Coming back to my senses, hopefully

This is a year of changes. 

From adapting to covid pandemic new work/life, to changing from a respiratory medical based work environment to an all new department in 2 different new places. 

I think I am surviving. 

Being in this field it makes us think about emotions a lot. Perhaps because that is what we deal with from time to time. We tend to magnify tiny emotions. While paying too much attention to emotions of others, we sometimes tend to overlook our own emotions. I kind of, have been ignoring my own feelings. Or, another possible circumstance is that I have been letting my subconscious self to guide my ways of dealing with things. 

Over the past decade I have changed a lot. 

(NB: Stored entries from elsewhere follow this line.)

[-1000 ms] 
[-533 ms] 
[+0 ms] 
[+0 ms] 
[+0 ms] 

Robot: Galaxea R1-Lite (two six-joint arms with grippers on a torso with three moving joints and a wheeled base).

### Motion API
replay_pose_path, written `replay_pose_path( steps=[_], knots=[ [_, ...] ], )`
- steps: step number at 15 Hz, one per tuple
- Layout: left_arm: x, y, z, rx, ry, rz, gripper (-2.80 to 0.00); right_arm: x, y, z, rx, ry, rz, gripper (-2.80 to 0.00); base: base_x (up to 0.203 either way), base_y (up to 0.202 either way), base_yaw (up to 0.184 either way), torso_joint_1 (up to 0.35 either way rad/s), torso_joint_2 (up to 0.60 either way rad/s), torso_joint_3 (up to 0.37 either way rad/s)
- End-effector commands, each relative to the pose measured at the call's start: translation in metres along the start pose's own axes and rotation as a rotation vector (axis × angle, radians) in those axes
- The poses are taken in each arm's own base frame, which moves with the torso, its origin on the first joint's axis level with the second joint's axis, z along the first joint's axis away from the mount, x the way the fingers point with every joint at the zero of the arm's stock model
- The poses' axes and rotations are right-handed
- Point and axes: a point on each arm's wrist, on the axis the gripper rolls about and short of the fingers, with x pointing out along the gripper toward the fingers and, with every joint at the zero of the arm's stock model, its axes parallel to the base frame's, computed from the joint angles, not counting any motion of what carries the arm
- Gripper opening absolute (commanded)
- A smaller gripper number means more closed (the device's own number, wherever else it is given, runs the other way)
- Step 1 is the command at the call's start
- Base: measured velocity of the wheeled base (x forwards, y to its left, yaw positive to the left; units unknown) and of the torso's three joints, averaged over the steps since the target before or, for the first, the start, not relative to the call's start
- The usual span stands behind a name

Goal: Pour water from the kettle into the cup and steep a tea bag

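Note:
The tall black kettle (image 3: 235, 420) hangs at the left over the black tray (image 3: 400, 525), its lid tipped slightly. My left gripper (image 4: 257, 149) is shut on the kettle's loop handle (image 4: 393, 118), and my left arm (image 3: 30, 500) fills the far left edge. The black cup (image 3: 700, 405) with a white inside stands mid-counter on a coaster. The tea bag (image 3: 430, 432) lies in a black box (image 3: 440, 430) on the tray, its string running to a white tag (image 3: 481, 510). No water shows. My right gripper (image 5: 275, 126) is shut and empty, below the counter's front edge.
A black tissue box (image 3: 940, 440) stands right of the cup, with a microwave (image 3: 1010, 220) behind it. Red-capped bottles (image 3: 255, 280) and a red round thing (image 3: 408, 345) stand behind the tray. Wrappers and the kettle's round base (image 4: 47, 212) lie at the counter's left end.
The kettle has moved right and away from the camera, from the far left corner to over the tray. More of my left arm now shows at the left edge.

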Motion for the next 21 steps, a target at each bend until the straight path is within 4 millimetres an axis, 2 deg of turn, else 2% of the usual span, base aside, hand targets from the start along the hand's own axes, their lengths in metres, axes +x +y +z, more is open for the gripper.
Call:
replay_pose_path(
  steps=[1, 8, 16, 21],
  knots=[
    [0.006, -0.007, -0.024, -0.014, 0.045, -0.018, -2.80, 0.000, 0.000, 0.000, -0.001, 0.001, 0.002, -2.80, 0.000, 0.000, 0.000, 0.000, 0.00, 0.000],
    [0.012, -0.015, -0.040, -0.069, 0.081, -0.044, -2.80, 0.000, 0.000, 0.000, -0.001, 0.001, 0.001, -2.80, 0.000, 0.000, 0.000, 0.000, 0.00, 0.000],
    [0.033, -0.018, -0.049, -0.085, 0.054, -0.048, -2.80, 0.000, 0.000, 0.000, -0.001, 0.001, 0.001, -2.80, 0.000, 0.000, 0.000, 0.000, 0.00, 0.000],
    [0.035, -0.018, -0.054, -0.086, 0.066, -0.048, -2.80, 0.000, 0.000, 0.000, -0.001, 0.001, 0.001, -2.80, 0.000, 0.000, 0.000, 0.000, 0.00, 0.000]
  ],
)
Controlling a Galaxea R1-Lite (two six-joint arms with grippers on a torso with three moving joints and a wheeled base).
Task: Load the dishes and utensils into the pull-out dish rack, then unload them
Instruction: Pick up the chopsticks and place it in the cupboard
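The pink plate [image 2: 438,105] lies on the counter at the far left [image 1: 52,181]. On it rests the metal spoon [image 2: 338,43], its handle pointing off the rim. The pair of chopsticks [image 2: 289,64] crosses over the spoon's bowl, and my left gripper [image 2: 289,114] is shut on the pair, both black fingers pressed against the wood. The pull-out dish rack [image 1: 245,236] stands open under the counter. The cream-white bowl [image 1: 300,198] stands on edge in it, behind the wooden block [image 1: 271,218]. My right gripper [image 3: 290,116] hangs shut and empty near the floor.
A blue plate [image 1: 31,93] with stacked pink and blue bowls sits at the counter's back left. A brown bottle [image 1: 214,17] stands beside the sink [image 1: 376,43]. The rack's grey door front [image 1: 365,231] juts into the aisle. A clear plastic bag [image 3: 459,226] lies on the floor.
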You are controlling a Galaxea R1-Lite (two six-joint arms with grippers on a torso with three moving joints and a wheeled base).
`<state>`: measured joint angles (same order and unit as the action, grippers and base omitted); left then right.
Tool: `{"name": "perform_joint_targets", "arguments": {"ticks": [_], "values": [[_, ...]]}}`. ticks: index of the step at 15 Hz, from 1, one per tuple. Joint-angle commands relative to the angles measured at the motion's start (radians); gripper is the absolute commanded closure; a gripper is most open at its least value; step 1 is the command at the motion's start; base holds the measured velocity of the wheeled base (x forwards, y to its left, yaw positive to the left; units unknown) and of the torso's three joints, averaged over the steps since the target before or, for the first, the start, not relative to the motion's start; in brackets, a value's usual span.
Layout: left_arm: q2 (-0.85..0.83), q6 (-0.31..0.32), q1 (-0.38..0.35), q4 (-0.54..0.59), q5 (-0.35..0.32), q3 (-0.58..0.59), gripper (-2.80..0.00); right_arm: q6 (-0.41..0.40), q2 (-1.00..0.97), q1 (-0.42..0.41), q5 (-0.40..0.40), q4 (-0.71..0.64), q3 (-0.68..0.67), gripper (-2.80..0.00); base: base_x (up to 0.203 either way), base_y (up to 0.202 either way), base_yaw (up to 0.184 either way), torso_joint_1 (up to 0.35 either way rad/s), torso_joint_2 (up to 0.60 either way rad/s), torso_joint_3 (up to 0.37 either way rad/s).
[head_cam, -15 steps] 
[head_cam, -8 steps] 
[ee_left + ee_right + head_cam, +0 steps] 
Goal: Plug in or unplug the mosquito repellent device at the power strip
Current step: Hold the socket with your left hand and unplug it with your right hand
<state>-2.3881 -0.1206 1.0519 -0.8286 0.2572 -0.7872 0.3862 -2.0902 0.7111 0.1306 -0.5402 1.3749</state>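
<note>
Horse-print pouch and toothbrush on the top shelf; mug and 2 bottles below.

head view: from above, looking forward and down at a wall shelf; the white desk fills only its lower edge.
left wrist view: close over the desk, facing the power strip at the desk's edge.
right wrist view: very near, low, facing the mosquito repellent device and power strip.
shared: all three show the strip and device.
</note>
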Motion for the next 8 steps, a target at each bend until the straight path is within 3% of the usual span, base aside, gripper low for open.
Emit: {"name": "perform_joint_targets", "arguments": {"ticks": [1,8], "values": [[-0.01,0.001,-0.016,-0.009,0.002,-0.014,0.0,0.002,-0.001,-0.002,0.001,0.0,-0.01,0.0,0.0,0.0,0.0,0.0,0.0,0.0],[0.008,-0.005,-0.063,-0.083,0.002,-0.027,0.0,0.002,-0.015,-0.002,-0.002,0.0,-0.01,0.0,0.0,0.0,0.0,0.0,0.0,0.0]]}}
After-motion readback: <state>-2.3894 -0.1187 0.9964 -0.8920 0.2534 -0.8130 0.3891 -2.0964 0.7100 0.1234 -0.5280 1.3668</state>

From being the most so-called high achiever while I was in primary and high school, I have evolved into a person, perhaps from a Type A personality to a Type B, i.e. a more laid back, relaxed kind of attitude towards things. Now when I think about it, my productivity perhaps has reduced much but I take care of my mental health better. Maybe, but not truly correct. That is, if my mental health is based on how much I achieve in life, rather than how less of stress I experience from time to time. 

I guess I need to be more of a Type A. I need to be more vigilant. 

In this past week I got really tired. In the late evenings I just had to turn in early. From being a night owl, to having to go to bed as early as 10pm. The team is down on manpower thus a little bit more of workload is there. But to be honest, this is nothing compared to what I had to do when I was in medical/respiratory or even in the same department of the previous workplace. 

Am I aging? Or am I 'amotivational'? Apathy? 

I need to get back on track. That's all that I know.